# give me strength



## TAB (Feb 7, 2009)

both petco and petsmart are running the buck a gallon deal this week. went into buy some frozen food.... so many 40b that are calling to me.


lol


----------



## bwatt (Dec 1, 2014)

TAB said:


> both petco and petsmart are running the buck a gallon deal this week. went into buy some frozen food.... so many 40b that are calling to me.
> 
> lol


When does it end


TAB said:


> both petco and petsmart are running the buck a gallon deal this week. went into buy some frozen food.... so many 40b that are calling to me.
> 
> lol


Sent from my RCT6293W23 using Tapatalk


----------



## Michael (Jul 20, 2010)

Tab! Tab! You need me, you want me, you must have me! I want to be your tank, *only* yours, rescue me from that doofus who wants to use me for balloon mollies!

--Desperate 40B


----------



## TAB (Feb 7, 2009)

Michael said:


> Tab!
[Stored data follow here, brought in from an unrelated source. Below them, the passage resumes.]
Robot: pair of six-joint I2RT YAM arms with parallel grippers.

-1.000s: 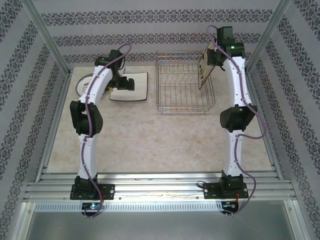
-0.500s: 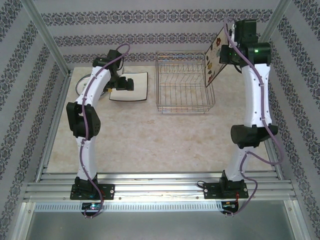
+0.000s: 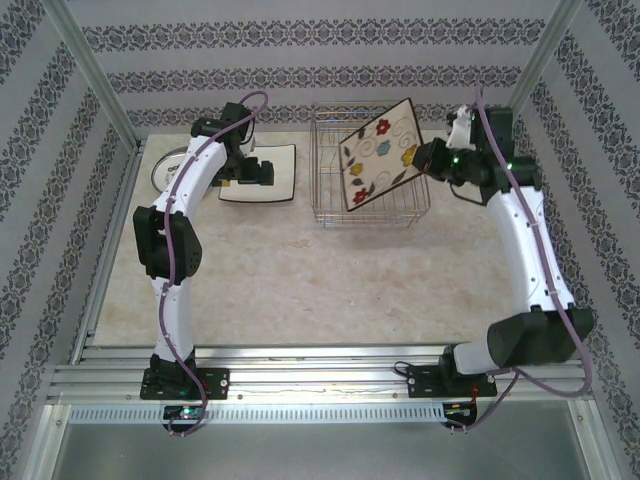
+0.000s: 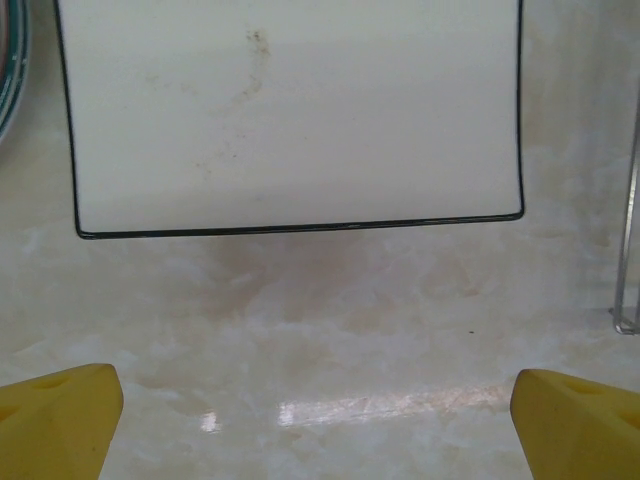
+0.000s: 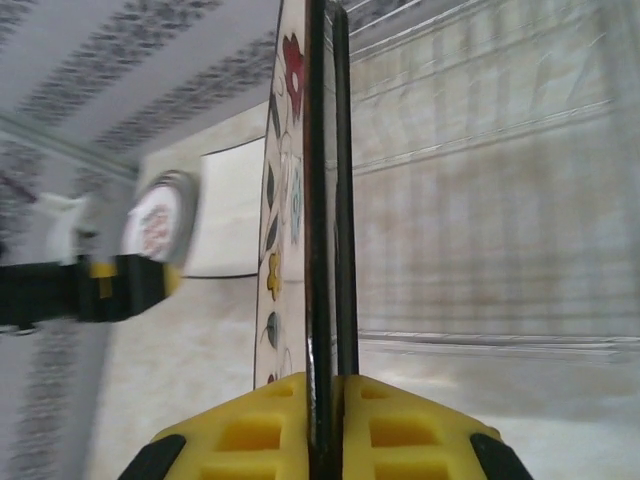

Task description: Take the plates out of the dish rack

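Right gripper (image 5: 325, 405) clenched on square plate (image 3: 380, 152) rim, held tilted over dish rack (image 3: 332, 195), upper centre. I judge it rigid, glazed-slippery, breakable: edge pinch only. Left gripper (image 4: 320, 400) spread wide.

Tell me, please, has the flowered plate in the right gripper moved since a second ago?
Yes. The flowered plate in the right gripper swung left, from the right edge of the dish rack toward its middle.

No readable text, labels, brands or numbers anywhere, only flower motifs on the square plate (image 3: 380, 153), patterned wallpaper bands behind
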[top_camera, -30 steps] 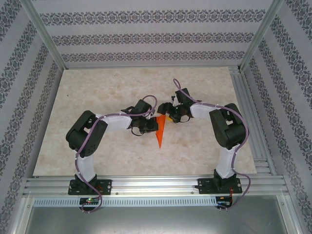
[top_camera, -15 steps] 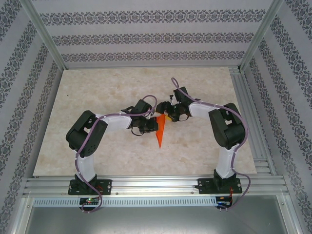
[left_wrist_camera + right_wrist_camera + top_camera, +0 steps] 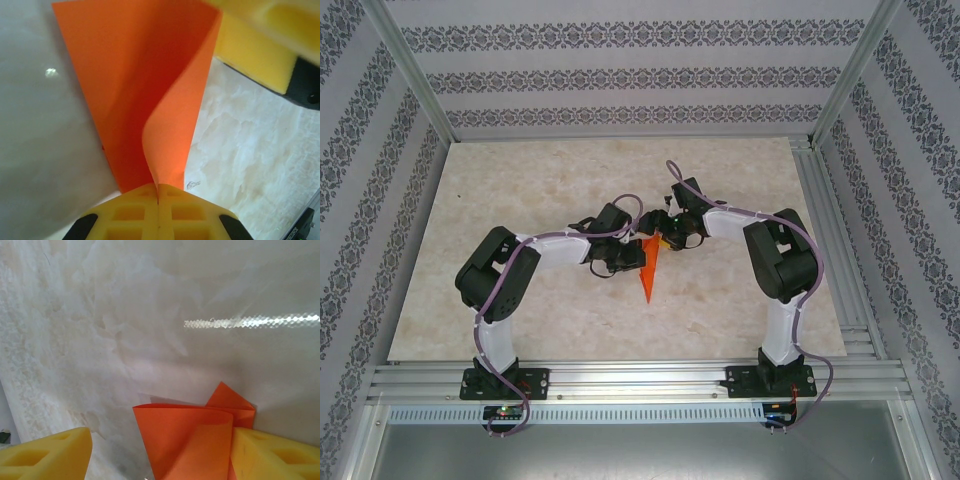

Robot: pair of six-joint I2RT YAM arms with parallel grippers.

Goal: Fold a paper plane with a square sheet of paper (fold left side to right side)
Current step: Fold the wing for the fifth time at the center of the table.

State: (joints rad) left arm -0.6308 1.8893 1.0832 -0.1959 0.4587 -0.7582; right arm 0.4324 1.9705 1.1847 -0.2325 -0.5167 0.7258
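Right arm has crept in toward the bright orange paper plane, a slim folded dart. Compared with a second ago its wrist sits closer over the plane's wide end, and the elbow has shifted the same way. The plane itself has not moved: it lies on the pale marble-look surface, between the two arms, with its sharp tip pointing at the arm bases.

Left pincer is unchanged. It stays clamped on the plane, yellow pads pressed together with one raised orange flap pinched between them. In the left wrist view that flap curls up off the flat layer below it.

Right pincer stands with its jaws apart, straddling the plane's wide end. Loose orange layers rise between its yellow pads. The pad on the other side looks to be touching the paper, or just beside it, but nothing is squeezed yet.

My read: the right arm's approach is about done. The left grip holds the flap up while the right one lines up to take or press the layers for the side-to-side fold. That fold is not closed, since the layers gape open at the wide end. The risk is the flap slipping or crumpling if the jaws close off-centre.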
Tab! You need me, you want me, you must have me! I want to be your tank, *only* yours, rescue me from that doofus who wants to use me for balloon mollies!
> 
> --Desperate 40B


Hey it will cost me $1000 before I am done.


----------



## TAB (Feb 7, 2009)

I'm a lucky guy... the wife just brought home a 40b



I am not sure if she was being nice or mean lol


----------



## Zapins (Jul 28, 2004)

Haa nice! That's how you know she's a keeper!

The 40b are nice tanks, I've got one myself.


----------